For the record, I am far more interested in what a politician has to say about the problems we’re dealing with now than in his religious beliefs about the age of the universe. Science shows that it’s impossible for American Indians to have been descended from the Hebrews, as the LDS Church teaches. Yet what is it to me if Romney believes this falsifiable “fact”? I know, I know: But if he believes something that is provably not true, how can we trust his thinking? All I can tell you is that I’ve known people with whom I would trust to manage my money, who believe as a matter of dogma that the earth was created 7,000 years ago. People are strange about that sort of thing. I don’t have any particular problem reconciling what science tells us about the age of the earth with my Christian faith, but I’ve known lots of Christians — really intelligent people — who, for some reason, draw a bright, clear line around a literal reading of Genesis. I wish they wouldn’t, but I am not unnerved by the fact that they do, or at least I don’t see it as disqualifying in a politician, any more than I would see it as disqualifying for a businessman. (For a scientist, science teacher, or theologian, it’s a different story.)

This question is really about laying down a status marker, giving Republican politicians the opportunity to show to secular liberals whether or not they’re the troglodyte idiots that they (the secular liberals) believe all Republicans are. Liberal journalists keep thinking that if only they can draw Republicans out on this issue, it will be perfectly obvious that these politicians are unfit for office, because they’re anti-science! They never seem to notice that just about half of all Americans believe in the creationist account of mankind’s origins. Me, I wish Republican politicians had a more sophisticated and plausible account for how God created the universe and all within it, but this is hardly the vote-loser that liberals think it is.

I wish one of these liberal journalists would go into a black or Latino church supper and ask people their thoughts about how the universe began. I’d bet that 99 percent of the people there would agree with Marco Rubio, even if most of them would vote for his opponent. People just don’t care about this stuff at the national political level. You’d better believe I’d fight over this issue if it came down to a matter of what was going to be taught in my local school.
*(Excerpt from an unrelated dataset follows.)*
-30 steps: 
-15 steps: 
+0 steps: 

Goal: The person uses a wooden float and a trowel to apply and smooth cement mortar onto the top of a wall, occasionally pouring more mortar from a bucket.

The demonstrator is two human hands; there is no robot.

But I couldn’t possibly care less what the guy who lives in the White House thinks, unless he tries to impose it on the country.

Having said all that, could we please have a rising GOP star who would, for once, defend both science and religion on this question? It’s a false choice, saying that either Genesis has to be literally right, or the atheists do. According to that Gallup poll, one-third of all Americans believe the standard scientific account of the universe’s origins, but also believe that God guided the process (this is my view, by the way). When I was working for the Templeton Foundation, I ran across distinguished scientists and theologians who believed this, and who could defend it. The answer to the question is not the either/or that secular liberals or Christian fundamentalists types believe it to be. Would it kill top Republican politicians to do a little reading in the works of Sir John Polkinghorne, a theoretical physicist and Anglican priest, and other Christian scientists like him?